少年也向了尘倾身行礼,面带赧然地道:“在下白天在山中登高望远,兴致一高就忘了时辰。现在日已西斜,下山肯定是来不及了,就想在贵寺借宿一晚。”
“阿弥陀佛。施主快点儿进来,山里雾湿露重,千万别染了风寒。”了尘说着便大开寺门,把少年让了进来。
“多谢大师。”少年欠身一谢,这才跟着了尘往寺内行去。“大师怎么称呼?”
“贫僧了尘。”
“哦,了尘大师,在下打扰了。”
“施主不必多礼。”
两人说话间已到正殿,少年先停了下来,了尘听见身后没了脚步声,方才回身,而后便见少年跪蒲团,点檀香。了尘也不打扰,只一味看着,心里对少年的温雅知礼欣赏不已。
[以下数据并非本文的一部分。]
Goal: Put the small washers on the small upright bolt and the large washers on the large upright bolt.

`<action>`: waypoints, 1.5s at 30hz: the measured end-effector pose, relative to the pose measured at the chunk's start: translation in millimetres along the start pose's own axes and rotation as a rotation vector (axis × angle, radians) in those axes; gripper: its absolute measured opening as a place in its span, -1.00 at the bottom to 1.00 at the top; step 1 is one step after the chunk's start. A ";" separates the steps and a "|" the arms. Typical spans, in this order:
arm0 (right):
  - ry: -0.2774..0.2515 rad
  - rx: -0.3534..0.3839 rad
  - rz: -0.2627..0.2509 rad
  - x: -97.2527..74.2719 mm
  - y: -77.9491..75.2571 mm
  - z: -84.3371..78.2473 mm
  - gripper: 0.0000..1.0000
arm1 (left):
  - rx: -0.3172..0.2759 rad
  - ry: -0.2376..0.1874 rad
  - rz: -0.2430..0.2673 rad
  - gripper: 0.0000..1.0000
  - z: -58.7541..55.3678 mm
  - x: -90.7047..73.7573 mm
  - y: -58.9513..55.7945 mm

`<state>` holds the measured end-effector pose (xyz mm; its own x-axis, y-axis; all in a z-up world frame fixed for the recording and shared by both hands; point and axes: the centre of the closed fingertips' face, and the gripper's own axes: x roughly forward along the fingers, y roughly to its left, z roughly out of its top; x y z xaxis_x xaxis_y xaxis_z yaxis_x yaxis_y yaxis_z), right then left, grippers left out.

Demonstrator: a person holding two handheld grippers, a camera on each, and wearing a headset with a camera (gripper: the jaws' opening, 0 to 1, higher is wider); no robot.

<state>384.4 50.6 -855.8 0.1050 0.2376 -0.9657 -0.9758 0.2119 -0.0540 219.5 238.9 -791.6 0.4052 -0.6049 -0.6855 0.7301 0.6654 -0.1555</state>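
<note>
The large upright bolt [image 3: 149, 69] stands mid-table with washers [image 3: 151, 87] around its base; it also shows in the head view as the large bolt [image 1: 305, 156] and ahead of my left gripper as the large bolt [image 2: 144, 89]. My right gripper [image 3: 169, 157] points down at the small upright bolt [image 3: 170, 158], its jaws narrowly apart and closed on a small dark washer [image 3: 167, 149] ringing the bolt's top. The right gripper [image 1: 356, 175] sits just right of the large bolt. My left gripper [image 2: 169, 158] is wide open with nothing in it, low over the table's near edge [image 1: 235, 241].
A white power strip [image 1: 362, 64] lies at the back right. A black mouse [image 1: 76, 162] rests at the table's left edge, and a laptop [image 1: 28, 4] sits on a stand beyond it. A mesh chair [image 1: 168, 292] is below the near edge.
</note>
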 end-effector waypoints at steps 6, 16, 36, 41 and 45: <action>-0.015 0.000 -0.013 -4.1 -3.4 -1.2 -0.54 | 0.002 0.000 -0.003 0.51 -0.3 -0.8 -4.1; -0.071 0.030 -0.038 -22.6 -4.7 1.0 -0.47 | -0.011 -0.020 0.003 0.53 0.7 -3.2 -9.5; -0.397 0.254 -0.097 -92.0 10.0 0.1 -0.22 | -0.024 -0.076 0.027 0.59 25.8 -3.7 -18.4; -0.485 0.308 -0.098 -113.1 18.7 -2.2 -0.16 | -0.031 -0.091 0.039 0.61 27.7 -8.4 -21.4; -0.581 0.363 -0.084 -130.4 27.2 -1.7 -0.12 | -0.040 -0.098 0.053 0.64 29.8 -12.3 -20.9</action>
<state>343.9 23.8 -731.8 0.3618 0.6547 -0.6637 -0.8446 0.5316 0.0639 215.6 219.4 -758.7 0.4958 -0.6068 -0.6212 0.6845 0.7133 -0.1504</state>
少年拜了佛,对了尘淡然一笑,复才跟着他过了偏门,向后院禅房走去。一路行来,偌大的寺院人影全无,阒静无声,少年一奇,问出心中疑惑。
“这么大个无想禅院,只住了大师一个人?”
“不错。”
“为什么?”
“香火不旺,众人都寻人烟阜盛的大寺挂单讲佛去了。”
“大师怎么不走?”
“既能自食其力,又何须倚仗他人。况且,贫僧也实在爱极了这山中幽静,舍不得走。”
“原来如此!大师不慕世俗,潜心归隐,真是高人。”
世人皆知,六朝以来释道盛行,南朝四百八十寺更非虚话。正因如此,众多僧人尼姑也便耐不住佛门清寡,染上了一身世俗的烟火气息,更有甚者入世争名逐利,像这等自安于山林清寡的僧人却是越发地少见了。
“施主过誉了。”
了尘引着少年来至一间正对着庭院的禅房,推门进屋,回头道:“敝寺简陋,还请施主在此屈就一晚。”了尘说着看了少年一眼,忽地悟到什么,复问:“施主用过晚饭了吗?”
“没有。”
“贫僧这就去为施主准备斋饭。”
“有劳大师了。” 少年想来真是饿了,也不推辞,就由着了尘匆匆出了门。
了尘走至庭中,不禁回头,少年仍背对门口站着,背脊挺拔坚韧如崖顶孤松。也是这时,了尘才看见少年身后还背了一个包袱,平直硬挺,长逾三尺,一时猜不出是什么,便疾步向膳房去了。
这绿衣少年不是别人,正是顾惜缘。
实则,凭他的轻功,完全可以在天黑之前赶回镇上。可就是不想,也懒得奔波这一回,这山川相缪他还没看够。加之日里西望长州,乱了心神,情绪还未完全平复,实不想再听那些世俗喧嚣。幸得寻着了这间寺院,方不至于露宿野外。
明河有影微云外,清露无声万木中。